▶ **Work required**
All of the records should be given back exactly and in full.

*-*-*

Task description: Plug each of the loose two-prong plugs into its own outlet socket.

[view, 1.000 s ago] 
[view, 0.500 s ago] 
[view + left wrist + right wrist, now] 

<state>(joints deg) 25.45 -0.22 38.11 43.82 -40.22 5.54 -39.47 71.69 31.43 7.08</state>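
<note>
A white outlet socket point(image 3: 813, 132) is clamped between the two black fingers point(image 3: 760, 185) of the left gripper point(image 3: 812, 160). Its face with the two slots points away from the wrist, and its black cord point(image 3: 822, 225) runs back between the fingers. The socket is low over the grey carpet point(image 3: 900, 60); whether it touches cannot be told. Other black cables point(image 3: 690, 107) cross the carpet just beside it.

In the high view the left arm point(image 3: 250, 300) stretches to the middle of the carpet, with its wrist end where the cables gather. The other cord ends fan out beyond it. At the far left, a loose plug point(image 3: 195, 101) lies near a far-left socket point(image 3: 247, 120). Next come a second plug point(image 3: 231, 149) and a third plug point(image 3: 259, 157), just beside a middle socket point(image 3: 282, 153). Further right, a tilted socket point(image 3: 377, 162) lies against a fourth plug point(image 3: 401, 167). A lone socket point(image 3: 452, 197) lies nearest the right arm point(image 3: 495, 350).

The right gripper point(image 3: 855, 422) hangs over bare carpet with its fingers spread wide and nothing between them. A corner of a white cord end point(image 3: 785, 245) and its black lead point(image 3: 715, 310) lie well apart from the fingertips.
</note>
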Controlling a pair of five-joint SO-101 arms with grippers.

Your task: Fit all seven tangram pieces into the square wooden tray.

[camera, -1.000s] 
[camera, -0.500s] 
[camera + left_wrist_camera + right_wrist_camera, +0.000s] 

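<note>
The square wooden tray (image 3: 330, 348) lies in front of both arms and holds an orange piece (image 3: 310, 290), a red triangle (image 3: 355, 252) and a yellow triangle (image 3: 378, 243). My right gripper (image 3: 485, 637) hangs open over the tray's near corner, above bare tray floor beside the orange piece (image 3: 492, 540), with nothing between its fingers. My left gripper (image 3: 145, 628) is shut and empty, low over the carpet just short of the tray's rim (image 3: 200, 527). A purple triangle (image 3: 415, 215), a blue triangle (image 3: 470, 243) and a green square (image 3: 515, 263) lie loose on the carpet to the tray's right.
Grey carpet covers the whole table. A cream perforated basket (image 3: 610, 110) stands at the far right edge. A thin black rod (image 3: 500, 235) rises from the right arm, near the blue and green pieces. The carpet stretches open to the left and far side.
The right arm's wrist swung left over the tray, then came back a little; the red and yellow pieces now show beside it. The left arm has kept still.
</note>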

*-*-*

▶ **Answer section**
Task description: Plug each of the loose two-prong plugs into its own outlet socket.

[view, 1.000 s ago] 
[view, 0.500 s ago] 
[view + left wrist + right wrist, now] 

<state>(joints deg) 25.45 -0.22 38.11 43.82 -40.22 5.54 -39.47 71.69 31.43 7.08</state>
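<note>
A white outlet socket point(image 3: 813, 132) is clamped between the two black fingers point(image 3: 760, 185) of the left gripper point(image 3: 812, 160). Its face with the two slots points away from the wrist, and its black cord point(image 3: 822, 225) runs back between the fingers. The socket is low over the grey carpet point(image 3: 900, 60); whether it touches cannot be told. Other black cables point(image 3: 690, 107) cross the carpet just beside it.

In the high view the left arm point(image 3: 250, 300) stretches to the middle of the carpet, with its wrist end where the cables gather. The other cord ends fan out beyond it. At the far left, a loose plug point(image 3: 195, 101) lies near a far-left socket point(image 3: 247, 120). Next come a second plug point(image 3: 231, 149) and a third plug point(image 3: 259, 157), just beside a middle socket point(image 3: 282, 153). Further right, a tilted socket point(image 3: 377, 162) lies against a fourth plug point(image 3: 401, 167). A lone socket point(image 3: 452, 197) lies nearest the right arm point(image 3: 495, 350).

The right gripper point(image 3: 855, 422) hangs over bare carpet with its fingers spread wide and nothing between them. A corner of a white cord end point(image 3: 785, 245) and its black lead point(image 3: 715, 310) lie well apart from the fingertips.
</note>
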Controlling a pair of five-joint SO-101 arms with grippers.

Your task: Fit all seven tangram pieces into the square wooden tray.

[camera, -1.000s] 
[camera, -0.500s] 
[camera + left_wrist_camera + right_wrist_camera, +0.000s] 

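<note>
The square wooden tray (image 3: 330, 348) lies in front of both arms and holds an orange piece (image 3: 310, 290), a red triangle (image 3: 355, 252) and a yellow triangle (image 3: 378, 243). My right gripper (image 3: 485, 637) hangs open over the tray's near corner, above bare tray floor beside the orange piece (image 3: 492, 540), with nothing between its fingers. My left gripper (image 3: 145, 628) is shut and empty, low over the carpet just short of the tray's rim (image 3: 200, 527). A purple triangle (image 3: 415, 215), a blue triangle (image 3: 470, 243) and a green square (image 3: 515, 263) lie loose on the carpet to the tray's right.
Grey carpet covers the whole table. A cream perforated basket (image 3: 610, 110) stands at the far right edge. A thin black rod (image 3: 500, 235) rises from the right arm, near the blue and green pieces. The carpet stretches open to the left and far side.
The right arm's wrist swung left over the tray, then came back a little; the red and yellow pieces now show beside it. The left arm has kept still.
</note>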

Work on the exercise is complete.